Write out exactly what each line says, starting with the first line below and ending on the one with "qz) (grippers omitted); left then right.".

== Input ==

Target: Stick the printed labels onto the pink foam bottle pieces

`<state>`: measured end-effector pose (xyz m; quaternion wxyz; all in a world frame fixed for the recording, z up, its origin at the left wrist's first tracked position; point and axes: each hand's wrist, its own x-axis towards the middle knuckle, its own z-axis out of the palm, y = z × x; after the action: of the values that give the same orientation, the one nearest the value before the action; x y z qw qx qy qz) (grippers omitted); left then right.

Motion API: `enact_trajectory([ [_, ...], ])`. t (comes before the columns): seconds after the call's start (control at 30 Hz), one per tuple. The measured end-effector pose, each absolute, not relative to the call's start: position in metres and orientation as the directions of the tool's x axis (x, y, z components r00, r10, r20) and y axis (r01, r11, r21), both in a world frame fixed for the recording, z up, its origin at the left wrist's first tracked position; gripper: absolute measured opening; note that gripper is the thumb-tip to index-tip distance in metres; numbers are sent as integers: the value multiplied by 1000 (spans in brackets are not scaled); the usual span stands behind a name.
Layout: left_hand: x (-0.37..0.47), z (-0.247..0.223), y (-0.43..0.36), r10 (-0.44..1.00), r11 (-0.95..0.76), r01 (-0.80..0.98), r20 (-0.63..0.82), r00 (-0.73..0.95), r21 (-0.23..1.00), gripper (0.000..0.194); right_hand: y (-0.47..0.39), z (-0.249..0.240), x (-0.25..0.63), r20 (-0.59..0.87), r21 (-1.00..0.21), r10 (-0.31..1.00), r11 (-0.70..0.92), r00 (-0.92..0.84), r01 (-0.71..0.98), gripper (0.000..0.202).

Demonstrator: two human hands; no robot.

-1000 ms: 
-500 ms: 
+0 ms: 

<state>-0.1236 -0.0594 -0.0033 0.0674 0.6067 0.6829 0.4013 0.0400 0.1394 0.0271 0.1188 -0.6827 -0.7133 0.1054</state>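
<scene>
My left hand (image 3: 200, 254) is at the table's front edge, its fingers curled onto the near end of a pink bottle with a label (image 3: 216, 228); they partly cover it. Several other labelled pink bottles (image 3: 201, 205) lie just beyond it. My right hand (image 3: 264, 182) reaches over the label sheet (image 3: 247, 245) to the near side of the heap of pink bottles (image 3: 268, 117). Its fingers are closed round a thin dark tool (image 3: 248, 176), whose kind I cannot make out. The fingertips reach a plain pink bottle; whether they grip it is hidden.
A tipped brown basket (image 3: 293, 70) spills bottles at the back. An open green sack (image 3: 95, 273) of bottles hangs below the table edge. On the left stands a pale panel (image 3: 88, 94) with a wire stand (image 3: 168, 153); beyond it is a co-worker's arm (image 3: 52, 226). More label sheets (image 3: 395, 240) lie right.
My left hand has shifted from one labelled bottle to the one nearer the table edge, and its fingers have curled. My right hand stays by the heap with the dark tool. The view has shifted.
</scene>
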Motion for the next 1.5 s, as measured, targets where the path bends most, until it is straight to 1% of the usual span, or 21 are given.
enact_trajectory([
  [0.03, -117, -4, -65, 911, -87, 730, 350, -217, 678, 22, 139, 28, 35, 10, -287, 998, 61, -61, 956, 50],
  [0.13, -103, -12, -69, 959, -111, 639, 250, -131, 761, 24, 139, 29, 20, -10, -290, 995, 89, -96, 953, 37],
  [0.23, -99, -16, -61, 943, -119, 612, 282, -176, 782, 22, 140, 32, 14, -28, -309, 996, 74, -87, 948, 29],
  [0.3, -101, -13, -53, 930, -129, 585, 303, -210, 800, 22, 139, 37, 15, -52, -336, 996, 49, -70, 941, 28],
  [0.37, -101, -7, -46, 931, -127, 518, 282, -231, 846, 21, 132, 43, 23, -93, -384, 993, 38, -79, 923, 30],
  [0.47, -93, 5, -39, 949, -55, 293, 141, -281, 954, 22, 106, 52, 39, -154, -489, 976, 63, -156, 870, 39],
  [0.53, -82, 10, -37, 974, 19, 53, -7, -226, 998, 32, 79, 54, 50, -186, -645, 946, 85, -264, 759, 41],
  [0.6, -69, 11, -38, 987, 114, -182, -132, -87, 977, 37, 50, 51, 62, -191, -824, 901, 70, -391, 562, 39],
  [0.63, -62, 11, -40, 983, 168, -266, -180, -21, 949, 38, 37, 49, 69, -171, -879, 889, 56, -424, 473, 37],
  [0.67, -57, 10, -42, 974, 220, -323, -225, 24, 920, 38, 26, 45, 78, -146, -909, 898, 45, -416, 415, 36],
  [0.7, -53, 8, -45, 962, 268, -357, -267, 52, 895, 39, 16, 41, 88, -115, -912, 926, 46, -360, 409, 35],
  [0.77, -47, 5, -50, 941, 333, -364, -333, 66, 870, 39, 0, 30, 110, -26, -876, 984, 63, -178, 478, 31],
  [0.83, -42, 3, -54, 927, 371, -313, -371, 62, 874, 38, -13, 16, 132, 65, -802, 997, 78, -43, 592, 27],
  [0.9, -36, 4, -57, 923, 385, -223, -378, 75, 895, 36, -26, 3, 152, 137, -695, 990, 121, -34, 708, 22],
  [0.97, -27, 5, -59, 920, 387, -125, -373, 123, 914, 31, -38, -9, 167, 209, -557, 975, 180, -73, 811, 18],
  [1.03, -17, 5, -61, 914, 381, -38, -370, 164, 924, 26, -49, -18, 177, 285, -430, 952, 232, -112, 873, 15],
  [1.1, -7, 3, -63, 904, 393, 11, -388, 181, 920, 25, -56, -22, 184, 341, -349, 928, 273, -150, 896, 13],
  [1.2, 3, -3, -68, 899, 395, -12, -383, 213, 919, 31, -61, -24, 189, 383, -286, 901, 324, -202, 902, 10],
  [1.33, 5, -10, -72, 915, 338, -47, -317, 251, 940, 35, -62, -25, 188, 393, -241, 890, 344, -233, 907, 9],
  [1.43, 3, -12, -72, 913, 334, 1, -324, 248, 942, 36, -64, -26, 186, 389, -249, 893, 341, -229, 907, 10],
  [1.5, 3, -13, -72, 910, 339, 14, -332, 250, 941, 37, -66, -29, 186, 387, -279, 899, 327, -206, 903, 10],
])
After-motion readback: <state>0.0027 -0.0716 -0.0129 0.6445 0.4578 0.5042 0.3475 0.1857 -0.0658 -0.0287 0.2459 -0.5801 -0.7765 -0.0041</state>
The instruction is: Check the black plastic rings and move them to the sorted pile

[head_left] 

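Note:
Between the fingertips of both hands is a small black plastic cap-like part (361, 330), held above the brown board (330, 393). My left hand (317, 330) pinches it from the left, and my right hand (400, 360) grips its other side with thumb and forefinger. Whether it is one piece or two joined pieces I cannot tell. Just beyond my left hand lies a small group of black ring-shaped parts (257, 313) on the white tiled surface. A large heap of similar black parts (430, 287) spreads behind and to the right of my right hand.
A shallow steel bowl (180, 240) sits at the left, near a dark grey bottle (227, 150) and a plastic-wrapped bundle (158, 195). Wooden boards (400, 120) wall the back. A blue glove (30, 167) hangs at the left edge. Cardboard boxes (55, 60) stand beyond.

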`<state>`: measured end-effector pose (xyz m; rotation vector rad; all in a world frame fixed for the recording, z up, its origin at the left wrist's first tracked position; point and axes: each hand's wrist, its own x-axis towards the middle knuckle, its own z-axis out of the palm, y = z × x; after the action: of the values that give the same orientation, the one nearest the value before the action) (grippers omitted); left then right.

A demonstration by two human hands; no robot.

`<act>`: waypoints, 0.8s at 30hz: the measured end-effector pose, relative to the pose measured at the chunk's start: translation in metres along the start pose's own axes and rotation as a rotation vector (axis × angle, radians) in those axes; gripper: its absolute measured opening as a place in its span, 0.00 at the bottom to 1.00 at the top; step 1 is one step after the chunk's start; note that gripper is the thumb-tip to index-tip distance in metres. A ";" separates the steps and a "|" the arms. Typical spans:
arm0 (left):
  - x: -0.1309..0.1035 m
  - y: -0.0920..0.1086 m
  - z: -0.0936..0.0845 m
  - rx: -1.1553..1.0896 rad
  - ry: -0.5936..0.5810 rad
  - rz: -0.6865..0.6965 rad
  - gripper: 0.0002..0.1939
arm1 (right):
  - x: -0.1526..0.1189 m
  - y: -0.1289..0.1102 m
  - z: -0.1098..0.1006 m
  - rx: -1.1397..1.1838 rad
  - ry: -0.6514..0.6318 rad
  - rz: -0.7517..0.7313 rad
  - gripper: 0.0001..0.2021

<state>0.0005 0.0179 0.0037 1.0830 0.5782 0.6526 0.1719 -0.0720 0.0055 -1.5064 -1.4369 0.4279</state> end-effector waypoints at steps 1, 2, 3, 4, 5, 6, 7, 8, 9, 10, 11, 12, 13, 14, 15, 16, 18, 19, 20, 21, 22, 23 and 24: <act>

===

§ **Worked solution**
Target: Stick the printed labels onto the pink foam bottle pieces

`<state>`: measured end-effector pose (xyz m; quaternion wxyz; all in a world frame fixed for the recording, z up, its origin at the left wrist's first tracked position; point and axes: each hand's wrist, its own x-axis towards the middle knuckle, its own z-axis out of the palm, y = z × x; after the action: of the values that give the same orientation, the one nearest the value before the action; x y z qw qx qy qz) (grippers omitted); left then right.

There is nothing more to add to this answer.